Task to carry out. What follows is a listing; repeat exactly, and only, its lines from the one holding "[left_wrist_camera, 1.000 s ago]" through the last, leaving any pictures out.

****************************************

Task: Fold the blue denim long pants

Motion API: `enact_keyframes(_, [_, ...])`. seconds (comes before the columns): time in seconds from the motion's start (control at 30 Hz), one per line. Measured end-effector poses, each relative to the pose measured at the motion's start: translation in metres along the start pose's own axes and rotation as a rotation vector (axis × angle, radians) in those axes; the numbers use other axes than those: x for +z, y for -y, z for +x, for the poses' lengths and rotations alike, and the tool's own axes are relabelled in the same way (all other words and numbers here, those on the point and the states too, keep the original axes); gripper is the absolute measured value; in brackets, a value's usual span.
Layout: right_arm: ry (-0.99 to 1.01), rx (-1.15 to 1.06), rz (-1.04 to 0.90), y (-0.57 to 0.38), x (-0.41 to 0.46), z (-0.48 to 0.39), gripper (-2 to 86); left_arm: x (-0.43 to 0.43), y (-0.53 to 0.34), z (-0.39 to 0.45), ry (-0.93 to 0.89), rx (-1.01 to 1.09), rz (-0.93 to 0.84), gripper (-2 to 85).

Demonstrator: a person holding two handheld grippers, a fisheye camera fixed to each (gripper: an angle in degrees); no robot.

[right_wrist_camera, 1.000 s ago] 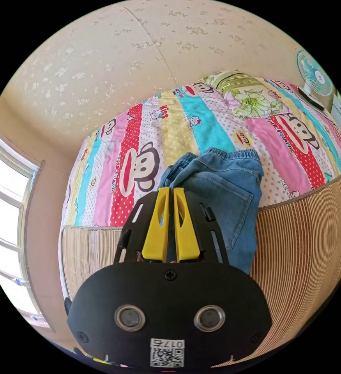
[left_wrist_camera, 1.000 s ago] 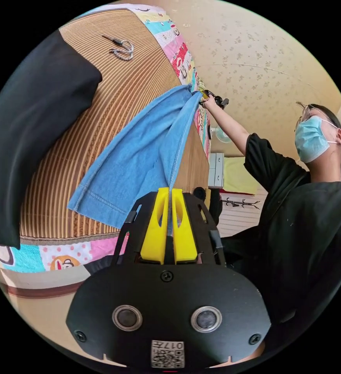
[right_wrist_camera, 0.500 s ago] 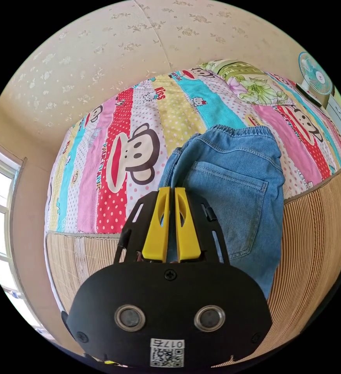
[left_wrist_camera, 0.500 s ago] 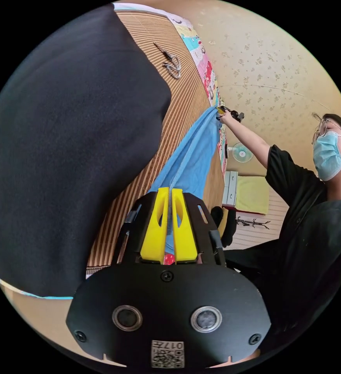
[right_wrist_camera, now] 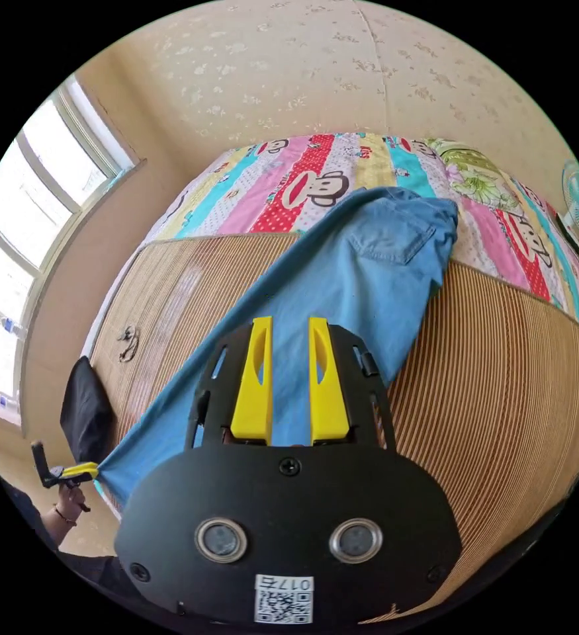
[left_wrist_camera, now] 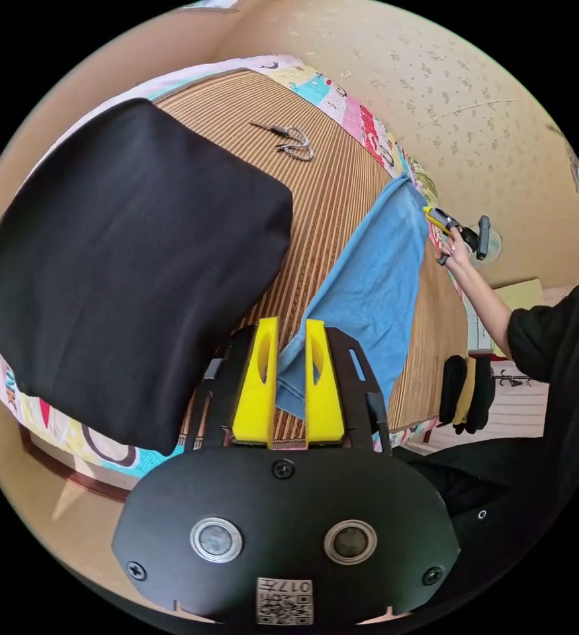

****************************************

Worked solution.
[left_wrist_camera, 1.000 s ago] 
[right_wrist_camera, 0.500 s ago] 
[left_wrist_camera, 0.500 s ago] 
[right_wrist_camera, now] 
[left_wrist_camera, now] 

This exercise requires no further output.